• Input data
- - -
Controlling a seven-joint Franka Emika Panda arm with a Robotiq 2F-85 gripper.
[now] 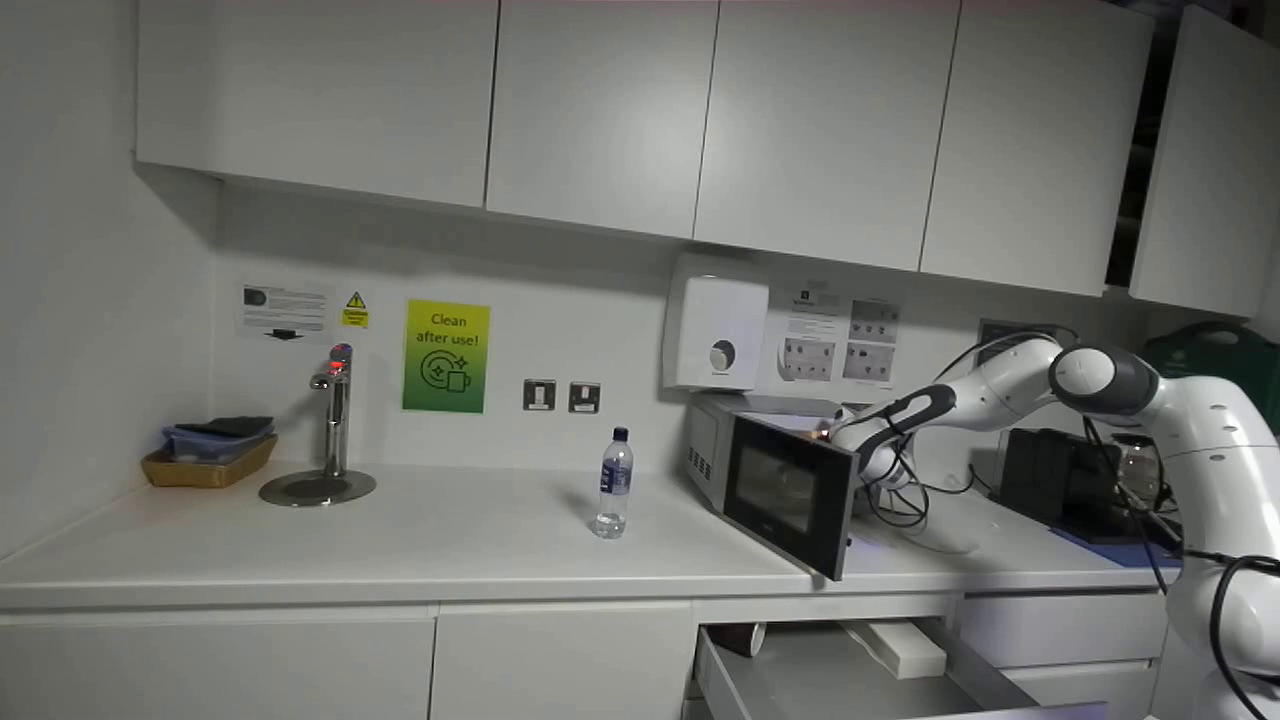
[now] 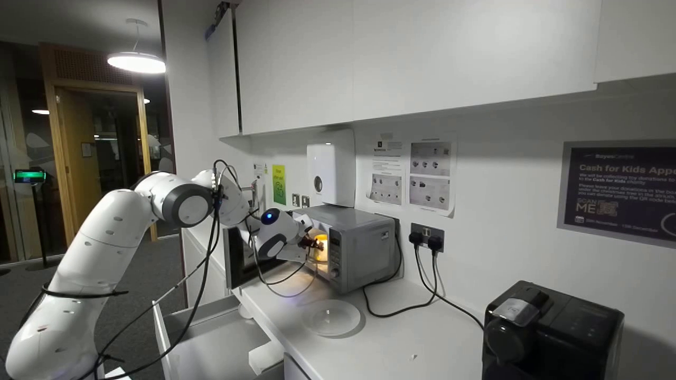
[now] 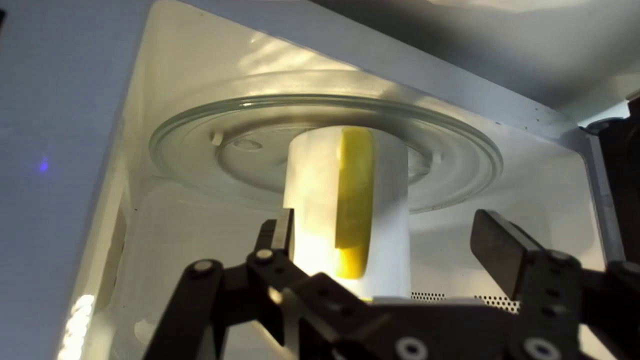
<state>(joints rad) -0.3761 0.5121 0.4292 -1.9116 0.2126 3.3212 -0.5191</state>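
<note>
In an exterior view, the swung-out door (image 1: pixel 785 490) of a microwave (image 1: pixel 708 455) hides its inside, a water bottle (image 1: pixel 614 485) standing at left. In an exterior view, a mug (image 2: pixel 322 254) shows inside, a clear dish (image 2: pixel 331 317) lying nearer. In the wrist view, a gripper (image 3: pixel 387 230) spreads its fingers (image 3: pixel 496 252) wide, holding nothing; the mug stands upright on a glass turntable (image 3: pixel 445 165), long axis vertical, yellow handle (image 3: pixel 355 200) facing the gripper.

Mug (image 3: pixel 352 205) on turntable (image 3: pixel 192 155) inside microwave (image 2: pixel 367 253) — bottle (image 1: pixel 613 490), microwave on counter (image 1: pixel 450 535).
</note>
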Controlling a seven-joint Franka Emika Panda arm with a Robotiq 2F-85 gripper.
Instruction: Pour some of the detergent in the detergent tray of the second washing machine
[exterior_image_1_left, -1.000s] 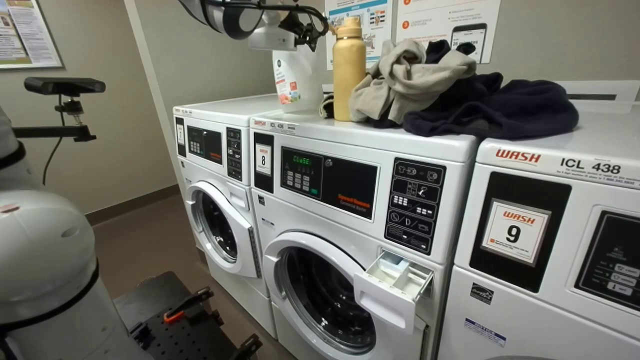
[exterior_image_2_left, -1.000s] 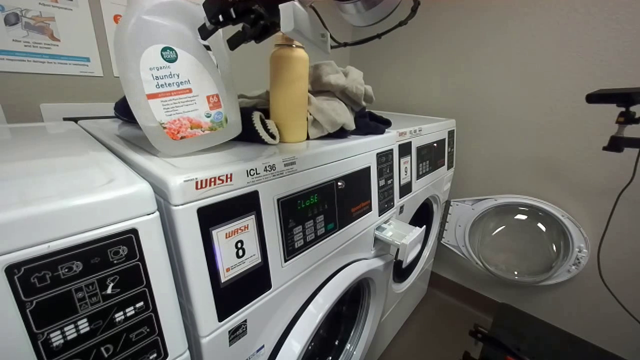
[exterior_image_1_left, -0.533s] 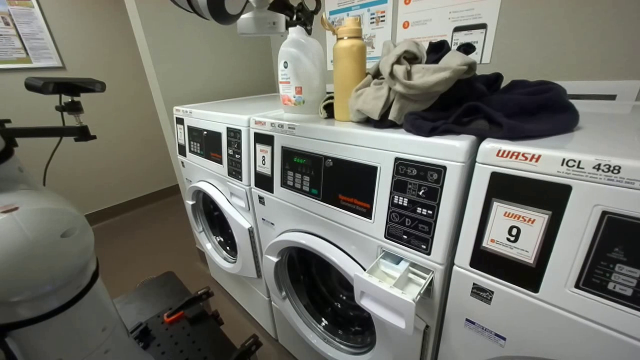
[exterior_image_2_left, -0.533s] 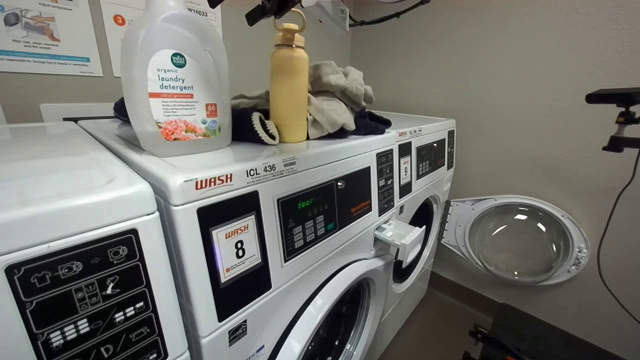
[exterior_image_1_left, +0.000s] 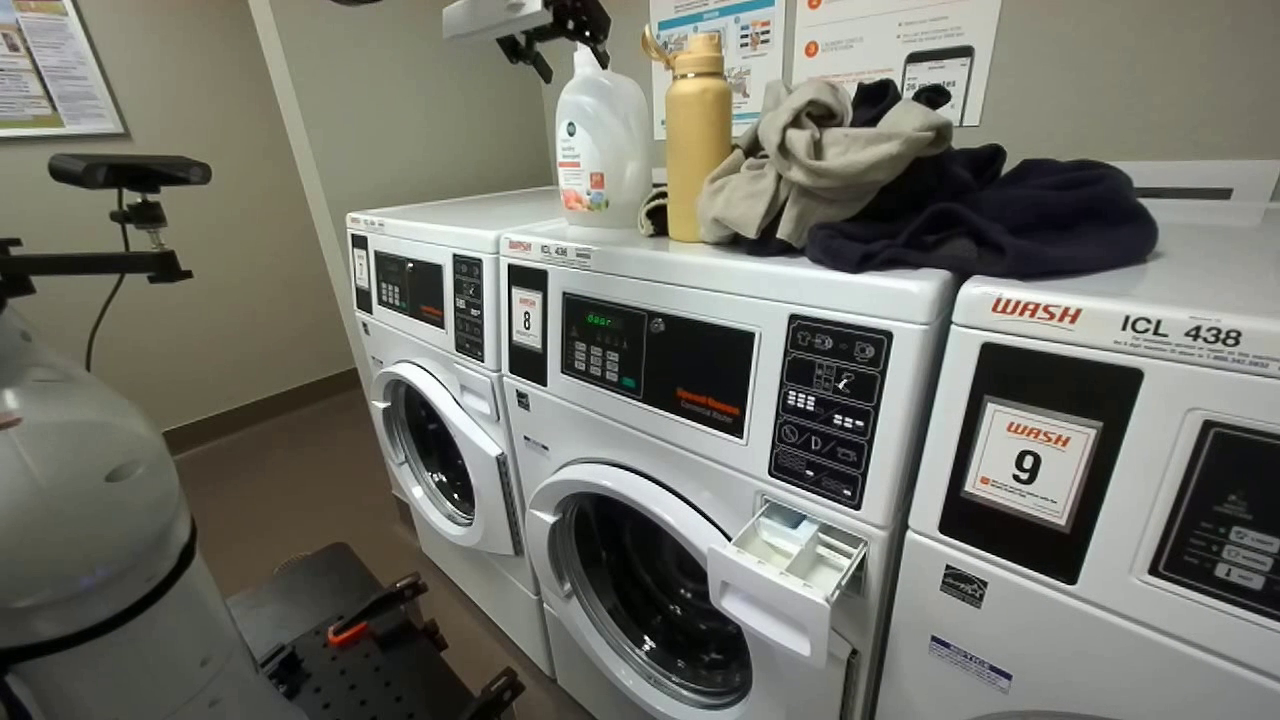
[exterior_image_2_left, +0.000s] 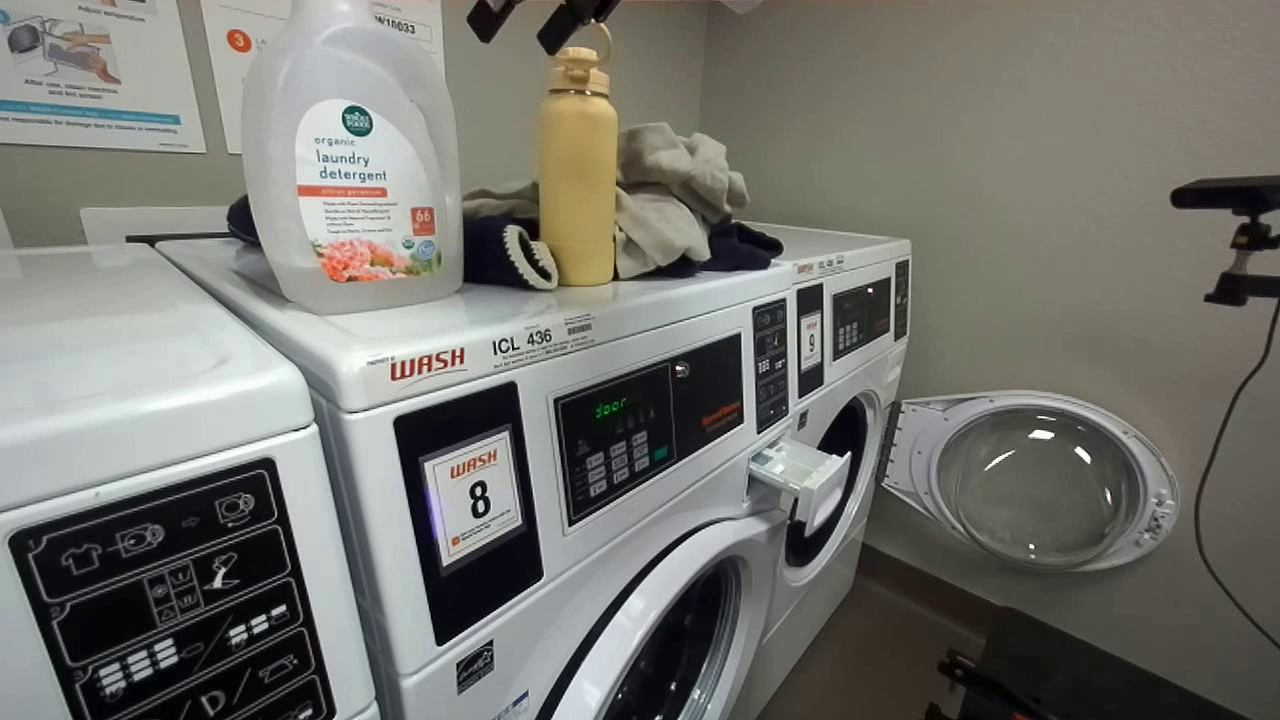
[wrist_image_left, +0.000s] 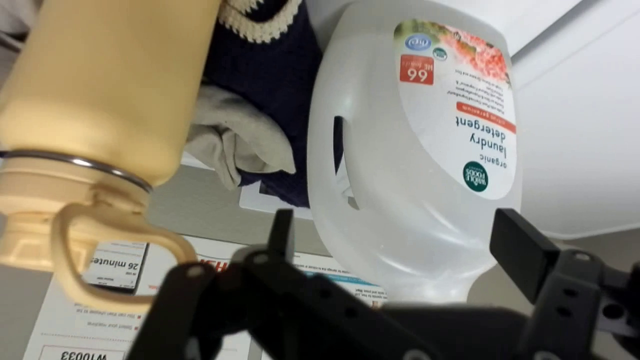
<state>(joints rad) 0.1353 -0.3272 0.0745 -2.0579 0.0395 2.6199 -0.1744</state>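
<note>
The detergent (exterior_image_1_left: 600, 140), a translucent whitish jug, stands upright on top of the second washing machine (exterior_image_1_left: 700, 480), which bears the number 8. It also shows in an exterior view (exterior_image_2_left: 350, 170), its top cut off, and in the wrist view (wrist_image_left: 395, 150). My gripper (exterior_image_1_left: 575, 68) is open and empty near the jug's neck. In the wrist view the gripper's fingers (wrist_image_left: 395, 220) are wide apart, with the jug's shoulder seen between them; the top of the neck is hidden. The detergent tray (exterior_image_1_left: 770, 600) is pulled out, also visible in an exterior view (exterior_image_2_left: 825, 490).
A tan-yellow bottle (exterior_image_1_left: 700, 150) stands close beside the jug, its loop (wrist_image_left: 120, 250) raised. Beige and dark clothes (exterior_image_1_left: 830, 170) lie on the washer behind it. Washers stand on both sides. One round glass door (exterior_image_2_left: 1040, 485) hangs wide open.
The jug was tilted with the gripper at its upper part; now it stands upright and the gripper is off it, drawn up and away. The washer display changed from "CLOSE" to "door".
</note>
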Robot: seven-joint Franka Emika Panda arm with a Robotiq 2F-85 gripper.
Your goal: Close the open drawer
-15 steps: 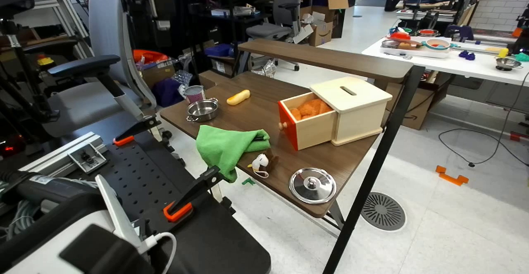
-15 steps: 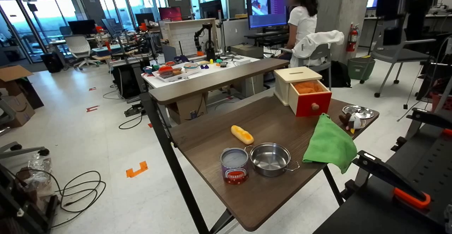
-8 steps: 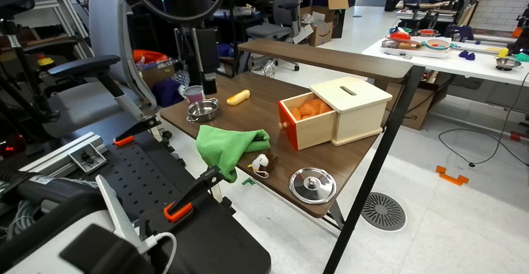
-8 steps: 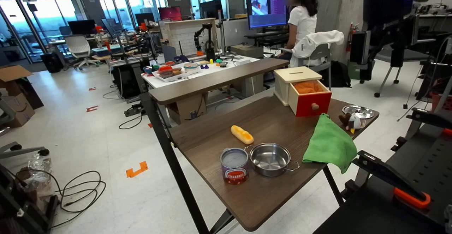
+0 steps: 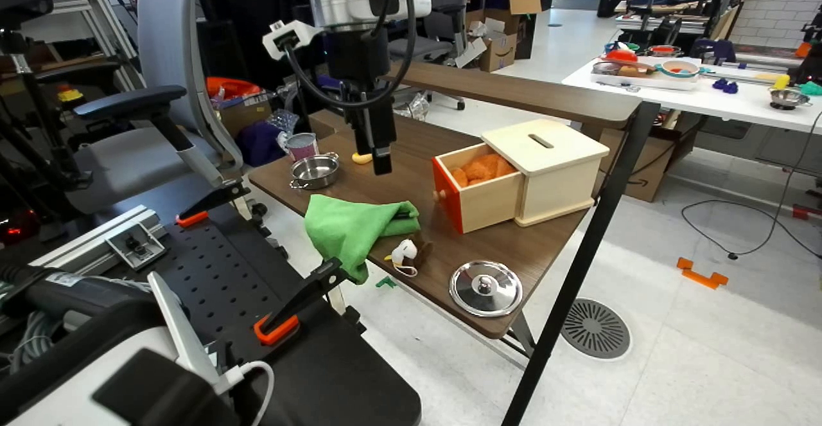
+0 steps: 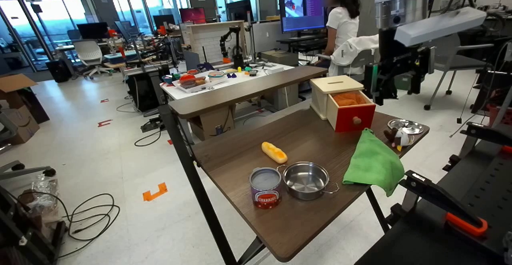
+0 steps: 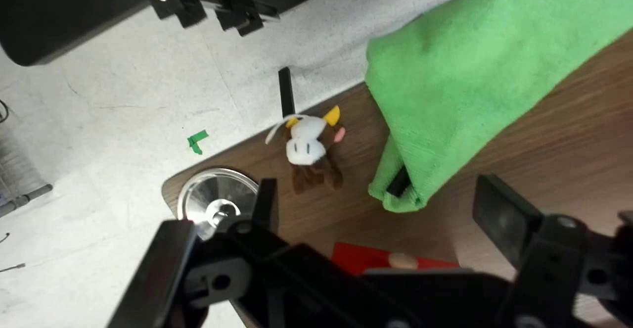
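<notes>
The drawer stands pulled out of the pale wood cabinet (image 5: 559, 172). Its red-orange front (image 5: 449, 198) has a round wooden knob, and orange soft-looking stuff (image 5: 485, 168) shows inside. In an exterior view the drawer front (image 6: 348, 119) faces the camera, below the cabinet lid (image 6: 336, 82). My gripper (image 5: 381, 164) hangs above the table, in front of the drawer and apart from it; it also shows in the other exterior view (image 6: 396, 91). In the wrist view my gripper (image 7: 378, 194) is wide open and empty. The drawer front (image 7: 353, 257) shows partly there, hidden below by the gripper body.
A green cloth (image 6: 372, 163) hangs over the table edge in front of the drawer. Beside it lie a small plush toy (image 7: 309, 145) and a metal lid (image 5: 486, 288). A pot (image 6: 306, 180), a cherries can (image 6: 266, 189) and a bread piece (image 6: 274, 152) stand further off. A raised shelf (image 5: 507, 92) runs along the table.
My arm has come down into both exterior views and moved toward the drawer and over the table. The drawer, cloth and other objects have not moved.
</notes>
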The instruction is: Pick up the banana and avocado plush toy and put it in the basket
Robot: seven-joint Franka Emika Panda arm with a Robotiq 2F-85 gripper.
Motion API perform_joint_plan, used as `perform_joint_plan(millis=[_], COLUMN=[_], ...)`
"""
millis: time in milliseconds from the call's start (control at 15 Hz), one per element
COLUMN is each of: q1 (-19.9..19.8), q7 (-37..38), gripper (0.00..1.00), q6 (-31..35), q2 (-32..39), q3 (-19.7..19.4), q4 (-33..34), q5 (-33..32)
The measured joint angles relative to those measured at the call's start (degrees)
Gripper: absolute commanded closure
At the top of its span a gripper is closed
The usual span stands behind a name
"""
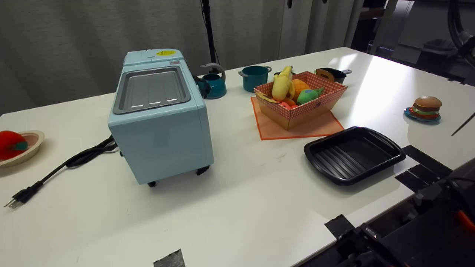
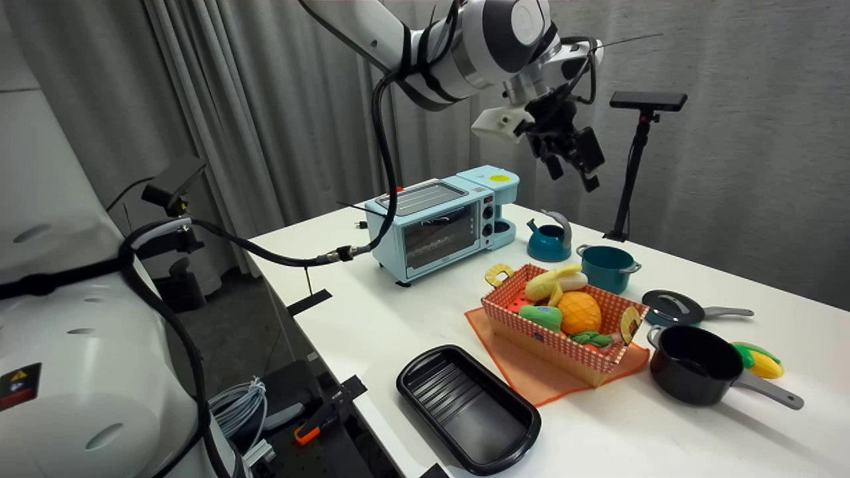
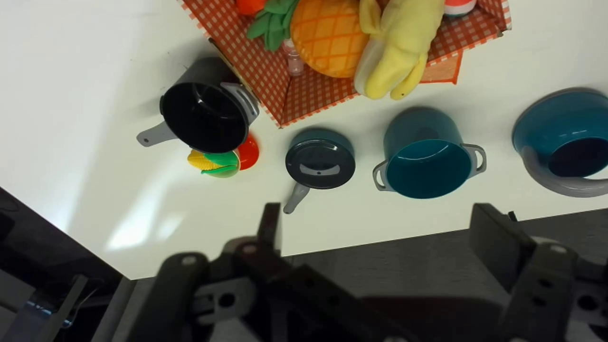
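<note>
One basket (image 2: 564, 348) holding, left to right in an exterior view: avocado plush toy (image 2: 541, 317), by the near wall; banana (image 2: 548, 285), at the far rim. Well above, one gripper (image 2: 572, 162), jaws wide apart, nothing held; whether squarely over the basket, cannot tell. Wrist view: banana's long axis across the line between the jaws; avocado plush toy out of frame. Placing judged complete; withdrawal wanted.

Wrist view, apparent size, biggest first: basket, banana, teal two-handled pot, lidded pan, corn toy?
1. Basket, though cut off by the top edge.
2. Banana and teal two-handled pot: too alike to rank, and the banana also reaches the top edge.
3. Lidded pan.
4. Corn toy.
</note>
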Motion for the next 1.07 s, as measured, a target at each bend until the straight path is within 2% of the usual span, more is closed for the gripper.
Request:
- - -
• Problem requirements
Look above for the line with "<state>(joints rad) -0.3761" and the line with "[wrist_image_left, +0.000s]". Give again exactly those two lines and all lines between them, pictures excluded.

• Response box
<state>(joints rad) -0.3761 0.5121 0.4292 -1.9116 0.2126 3.3212 -0.5191</state>
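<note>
In an exterior view, the swung-out door (image 1: pixel 785 490) of a microwave (image 1: pixel 708 455) hides its inside, a water bottle (image 1: pixel 614 485) standing at left. In an exterior view, a mug (image 2: pixel 322 254) shows inside, a clear dish (image 2: pixel 331 317) lying nearer. In the wrist view, a gripper (image 3: pixel 387 230) spreads its fingers (image 3: pixel 496 252) wide, holding nothing; the mug stands upright on a glass turntable (image 3: pixel 445 165), long axis vertical, yellow handle (image 3: pixel 355 200) facing the gripper.

Mug (image 3: pixel 352 205) on turntable (image 3: pixel 192 155) inside microwave (image 2: pixel 367 253) — bottle (image 1: pixel 613 490), microwave on counter (image 1: pixel 450 535).
</note>
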Controlling a seven-joint Franka Emika Panda arm with a Robotiq 2F-85 gripper.
Instruction: Pour some of the detergent in the detergent tray of the second washing machine
[exterior_image_1_left, -1.000s] 
[exterior_image_2_left, -1.000s] 
[exterior_image_1_left, -0.533s] 
[exterior_image_2_left, -0.533s] 
[exterior_image_1_left, +0.000s] 
[exterior_image_2_left, +0.000s] 
[wrist_image_left, +0.000s] 

Output is finished, and nothing else is required.